Marcelo, política externa e exposição mediática

Não esqueço o alívio da tomada de posse do atual PR, depois de o meu voto ter ido, como devia, para Sampaio da Nóvoa, por coerência e fidelidade aos meus princípios.

Mantêm-se, aliás, as razões do alívio, após duas décadas alternadas de um ressentido e rancoroso PM e PR. Marcelo, inteligente, culto e simpático, criou um ambiente salubre, com a vantagem de prescindir da prótese, omissa na CRP, uma primeira dama, resquício monárquico que as Repúblicas deviam abolir, porque é uninominal o cargo e há muitas razões para ser mulher a titular, e nenhuma para ser adereço.

Perdoei ao PR a outorga da Ordem da Liberdade a Cavaco Silva, a venera que devia ser reservada aos militares de Abril e aos que lutaram, sofreram e resistiram à ditadura.

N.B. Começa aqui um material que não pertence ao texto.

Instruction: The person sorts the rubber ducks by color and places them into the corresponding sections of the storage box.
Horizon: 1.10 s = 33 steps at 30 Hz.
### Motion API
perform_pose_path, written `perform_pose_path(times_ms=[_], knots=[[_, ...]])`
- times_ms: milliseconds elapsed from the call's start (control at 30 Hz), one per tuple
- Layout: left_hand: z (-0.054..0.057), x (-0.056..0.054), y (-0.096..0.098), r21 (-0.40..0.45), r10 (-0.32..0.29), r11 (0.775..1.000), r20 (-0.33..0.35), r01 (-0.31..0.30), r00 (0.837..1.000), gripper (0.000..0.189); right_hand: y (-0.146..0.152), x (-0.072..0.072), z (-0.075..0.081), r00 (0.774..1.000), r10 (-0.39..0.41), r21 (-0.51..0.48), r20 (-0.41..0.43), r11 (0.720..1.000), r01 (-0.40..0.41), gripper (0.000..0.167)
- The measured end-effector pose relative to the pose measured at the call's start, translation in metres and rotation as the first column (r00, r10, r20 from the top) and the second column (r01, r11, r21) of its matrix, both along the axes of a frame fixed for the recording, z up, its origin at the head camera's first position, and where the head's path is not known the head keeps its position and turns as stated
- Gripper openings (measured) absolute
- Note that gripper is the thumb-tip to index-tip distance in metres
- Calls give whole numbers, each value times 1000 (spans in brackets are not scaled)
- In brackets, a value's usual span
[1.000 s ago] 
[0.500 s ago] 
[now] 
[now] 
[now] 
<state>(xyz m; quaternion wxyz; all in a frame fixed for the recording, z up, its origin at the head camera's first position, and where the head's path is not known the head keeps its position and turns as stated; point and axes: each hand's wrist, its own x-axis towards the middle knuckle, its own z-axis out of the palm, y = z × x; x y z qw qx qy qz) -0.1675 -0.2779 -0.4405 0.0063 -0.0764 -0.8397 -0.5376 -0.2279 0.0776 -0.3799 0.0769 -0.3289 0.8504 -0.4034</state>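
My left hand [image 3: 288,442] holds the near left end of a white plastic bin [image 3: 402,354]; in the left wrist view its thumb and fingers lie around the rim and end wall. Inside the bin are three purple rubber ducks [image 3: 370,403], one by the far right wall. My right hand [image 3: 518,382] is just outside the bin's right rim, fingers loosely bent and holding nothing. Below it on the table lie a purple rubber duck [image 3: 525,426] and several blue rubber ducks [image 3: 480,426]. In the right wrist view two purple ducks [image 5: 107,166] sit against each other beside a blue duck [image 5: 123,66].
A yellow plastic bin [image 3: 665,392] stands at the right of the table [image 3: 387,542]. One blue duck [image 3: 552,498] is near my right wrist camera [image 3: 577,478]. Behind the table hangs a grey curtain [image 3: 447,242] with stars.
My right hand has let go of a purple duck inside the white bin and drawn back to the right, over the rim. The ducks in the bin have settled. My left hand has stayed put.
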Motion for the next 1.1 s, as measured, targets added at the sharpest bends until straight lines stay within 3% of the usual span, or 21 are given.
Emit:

Vi no ato uma traquinice de quem serve sopa temperada com presunto a um muçulmano.

Depois disso, vieram os ósculos aos anéis dos bispos, as genuflexões pias, as cerimónias públicas com crescente clericalização, cerimónias onde os clérigos romanos mancham a laicidade e abrem um precedente para os de outras religiões.

A exposição mediática é excessiva, e o que o torna inconveniente é a pressão que exerce sobre governantes em casos cuja decisão exige reflexão, como nas indemnizações nos fogos de Pedrógão, ou vulnerável, como dar azo a ser referido no caso de Tancos.

Entre virtudes e defeitos, as primeiras sobrelevam os segundos, mas é nas viagens, cuja ruidosa cobertura contrasta com o sepulcral silêncio dos média na crítica das vantagens de viagens erráticas, de utilidade duvidosa, opaca transparência e custos exorbitantes.

A política externa é reserva exclusiva do Governo e pode ser do interesse do País que a articule com o PR, se constituir uma vantagem acrescida, mas não se vê o benefício de tantas viagens, cujos custos deviam ser ponderados em função dos benefícios.

As viagens, que exigem a presença de membros do Governo e de comitivas, não devem ficar ao arbítrio do PR, nem este deve vulgarizar a comparência a atos irrisórios, como a tomada de posse de Bolsonaro, ou a destinos sentimentais.

O PR é um político com grande poder simbólico e parcas atribuições. Não pode fazer da exibição mediática uma permanente campanha de sedução sem o escrutínio do povo que o elegeu e ao qual deve contenção nos gastos e nos comentários sobre outros políticos.

Não basta a Marcelo a indiscutível honradez pessoal, exige-se-lhe prudência nos gestos, nas palavras e nas despesas. Precisa de ser o oposto do seu antecessor.